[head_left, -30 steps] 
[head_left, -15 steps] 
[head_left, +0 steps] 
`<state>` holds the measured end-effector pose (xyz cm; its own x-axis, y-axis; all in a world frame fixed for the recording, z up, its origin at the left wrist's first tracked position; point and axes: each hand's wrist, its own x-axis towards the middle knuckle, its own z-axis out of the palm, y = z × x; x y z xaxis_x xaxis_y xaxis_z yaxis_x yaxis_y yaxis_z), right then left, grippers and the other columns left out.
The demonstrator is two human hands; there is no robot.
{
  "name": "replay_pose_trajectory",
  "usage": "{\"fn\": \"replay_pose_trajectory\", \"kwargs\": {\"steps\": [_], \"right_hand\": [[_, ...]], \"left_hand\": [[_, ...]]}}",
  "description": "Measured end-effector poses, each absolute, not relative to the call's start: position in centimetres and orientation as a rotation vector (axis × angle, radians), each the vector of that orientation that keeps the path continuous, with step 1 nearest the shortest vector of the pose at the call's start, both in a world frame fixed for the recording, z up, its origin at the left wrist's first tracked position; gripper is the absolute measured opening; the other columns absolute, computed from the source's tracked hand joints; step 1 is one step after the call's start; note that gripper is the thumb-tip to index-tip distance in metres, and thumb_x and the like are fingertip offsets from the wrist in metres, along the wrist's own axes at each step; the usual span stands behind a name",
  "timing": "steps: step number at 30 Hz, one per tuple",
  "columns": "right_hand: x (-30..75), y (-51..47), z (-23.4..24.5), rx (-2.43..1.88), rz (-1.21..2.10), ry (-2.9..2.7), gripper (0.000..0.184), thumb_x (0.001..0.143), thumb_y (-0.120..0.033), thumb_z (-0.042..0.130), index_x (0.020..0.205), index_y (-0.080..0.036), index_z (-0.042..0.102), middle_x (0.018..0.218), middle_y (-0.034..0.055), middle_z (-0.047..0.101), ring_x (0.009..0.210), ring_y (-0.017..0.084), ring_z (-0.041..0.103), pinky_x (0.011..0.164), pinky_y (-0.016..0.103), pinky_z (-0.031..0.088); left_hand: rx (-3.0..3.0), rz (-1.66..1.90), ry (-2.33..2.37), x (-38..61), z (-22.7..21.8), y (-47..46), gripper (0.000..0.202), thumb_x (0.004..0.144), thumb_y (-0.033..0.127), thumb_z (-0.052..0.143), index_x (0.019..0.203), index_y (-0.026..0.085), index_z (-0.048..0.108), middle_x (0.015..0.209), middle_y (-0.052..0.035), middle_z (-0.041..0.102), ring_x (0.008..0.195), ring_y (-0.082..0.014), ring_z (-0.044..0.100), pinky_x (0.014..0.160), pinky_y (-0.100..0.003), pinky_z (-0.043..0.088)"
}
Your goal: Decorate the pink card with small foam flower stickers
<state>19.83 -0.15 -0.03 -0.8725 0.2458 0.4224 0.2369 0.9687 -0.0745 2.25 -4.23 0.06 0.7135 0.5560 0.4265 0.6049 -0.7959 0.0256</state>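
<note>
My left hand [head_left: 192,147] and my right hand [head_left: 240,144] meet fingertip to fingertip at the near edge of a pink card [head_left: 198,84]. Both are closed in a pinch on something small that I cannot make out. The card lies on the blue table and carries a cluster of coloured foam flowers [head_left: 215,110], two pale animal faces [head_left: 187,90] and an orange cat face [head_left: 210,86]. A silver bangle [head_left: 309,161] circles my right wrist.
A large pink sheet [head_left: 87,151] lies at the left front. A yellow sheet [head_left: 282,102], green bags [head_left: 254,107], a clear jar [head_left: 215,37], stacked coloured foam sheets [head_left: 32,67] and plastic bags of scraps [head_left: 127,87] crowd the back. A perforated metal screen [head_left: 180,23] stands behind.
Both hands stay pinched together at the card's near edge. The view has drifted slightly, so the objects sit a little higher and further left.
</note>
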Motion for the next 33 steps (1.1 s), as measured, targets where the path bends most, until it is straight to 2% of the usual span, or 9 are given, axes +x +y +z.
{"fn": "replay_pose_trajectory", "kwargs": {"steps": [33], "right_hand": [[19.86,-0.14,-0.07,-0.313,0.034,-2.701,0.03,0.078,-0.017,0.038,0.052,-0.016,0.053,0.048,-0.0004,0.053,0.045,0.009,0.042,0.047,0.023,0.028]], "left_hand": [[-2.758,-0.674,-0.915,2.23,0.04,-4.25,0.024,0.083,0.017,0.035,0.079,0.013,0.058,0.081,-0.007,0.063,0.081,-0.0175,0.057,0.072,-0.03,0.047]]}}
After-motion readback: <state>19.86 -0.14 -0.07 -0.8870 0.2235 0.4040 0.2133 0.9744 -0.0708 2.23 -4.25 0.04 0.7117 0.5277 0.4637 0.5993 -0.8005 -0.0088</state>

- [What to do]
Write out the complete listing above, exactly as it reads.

- [Response area]
[head_left, -30 steps] 
[head_left, -15 steps] 
[head_left, +0 steps] 
`<state>` holds the measured end-effector pose (xyz cm; its own x-axis, y-axis; all in a world frame fixed for the recording, z up, its origin at the left wrist's first tracked position; point and axes: each hand's wrist, its own x-axis towards the middle knuckle, its own z-axis out of the palm, y = z × x; x y z xaxis_x xaxis_y xaxis_z yaxis_x yaxis_y yaxis_z), right then left, grippers and the other columns left out.
The demonstrator is two human hands; there is no robot.
{
  "name": "replay_pose_trajectory",
  "usage": "{\"fn\": \"replay_pose_trajectory\", \"kwargs\": {\"steps\": [_], \"right_hand\": [[_, ...]], \"left_hand\": [[_, ...]]}}",
  "description": "Measured end-effector poses, each absolute, not relative to the call's start: position in centimetres and orientation as a rotation vector (axis × angle, radians), each the vector of that orientation that keeps the path continuous, with step 1 nearest the shortest vector of the pose at the call's start, both in a world frame fixed for the recording, z up, its origin at the left wrist's first tracked position; gripper is the absolute measured opening; the other columns absolute, computed from the source's tracked hand joints; step 1 is one step after the call's start; note that gripper is the thumb-tip to index-tip distance in metres, and thumb_x and the like are fingertip offsets from the wrist in metres, along the wrist's own axes at each step; the usual span stands behind a name",
  "timing": "steps: step number at 30 Hz, one per tuple",
  "columns": "right_hand: x (-30..75), y (-51..47), z (-23.4..24.5), rx (-2.43..1.88), rz (-1.21..2.10), ry (-2.9..2.7), gripper (0.000..0.184), thumb_x (0.001..0.143), thumb_y (-0.120..0.033), thumb_z (-0.042..0.130), index_x (0.020..0.205), index_y (-0.080..0.036), index_z (-0.042..0.102), middle_x (0.018..0.218), middle_y (-0.034..0.055), middle_z (-0.047..0.101), ring_x (0.009..0.210), ring_y (-0.017..0.084), ring_z (-0.041..0.103), pinky_x (0.011..0.164), pinky_y (-0.016..0.103), pinky_z (-0.031..0.088); left_hand: rx (-3.0..3.0), rz (-1.66..1.90), ry (-2.33..2.37), x (-38..61), z (-22.7..21.8), y (-47..46), gripper (0.000..0.202), thumb_x (0.004..0.144), thumb_y (-0.033..0.127), thumb_z (-0.052..0.143), index_x (0.019..0.203), index_y (-0.026..0.085), index_z (-0.048..0.108), middle_x (0.015..0.209), middle_y (-0.052..0.035), middle_z (-0.041..0.102), ring_x (0.008..0.195), ring_y (-0.082..0.014), ring_z (-0.044..0.100), pinky_x (0.014..0.160), pinky_y (-0.100..0.003), pinky_z (-0.043..0.088)"
}
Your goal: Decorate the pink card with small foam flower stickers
<state>19.83 -0.15 -0.03 -0.8725 0.2458 0.4224 0.2369 0.9687 -0.0745 2.25 -4.23 0.06 0.7135 0.5560 0.4265 0.6049 -0.7959 0.0256</state>
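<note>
My left hand [head_left: 192,147] and my right hand [head_left: 240,144] meet fingertip to fingertip at the near edge of a pink card [head_left: 198,84]. Both are closed in a pinch on something small that I cannot make out. The card lies on the blue table and carries a cluster of coloured foam flowers [head_left: 215,110], two pale animal faces [head_left: 187,90] and an orange cat face [head_left: 210,86]. A silver bangle [head_left: 309,161] circles my right wrist.
A large pink sheet [head_left: 87,151] lies at the left front. A yellow sheet [head_left: 282,102], green bags [head_left: 254,107], a clear jar [head_left: 215,37], stacked coloured foam sheets [head_left: 32,67] and plastic bags of scraps [head_left: 127,87] crowd the back. A perforated metal screen [head_left: 180,23] stands behind.
Both hands stay pinched together at the card's near edge. The view has drifted slightly, so the objects sit a little higher and further left.
</note>
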Motion for the next 33 steps (1.1 s), as measured, targets where the path bends most, until it is straight to 2% of the usual span, or 9 are given, axes +x +y +z.
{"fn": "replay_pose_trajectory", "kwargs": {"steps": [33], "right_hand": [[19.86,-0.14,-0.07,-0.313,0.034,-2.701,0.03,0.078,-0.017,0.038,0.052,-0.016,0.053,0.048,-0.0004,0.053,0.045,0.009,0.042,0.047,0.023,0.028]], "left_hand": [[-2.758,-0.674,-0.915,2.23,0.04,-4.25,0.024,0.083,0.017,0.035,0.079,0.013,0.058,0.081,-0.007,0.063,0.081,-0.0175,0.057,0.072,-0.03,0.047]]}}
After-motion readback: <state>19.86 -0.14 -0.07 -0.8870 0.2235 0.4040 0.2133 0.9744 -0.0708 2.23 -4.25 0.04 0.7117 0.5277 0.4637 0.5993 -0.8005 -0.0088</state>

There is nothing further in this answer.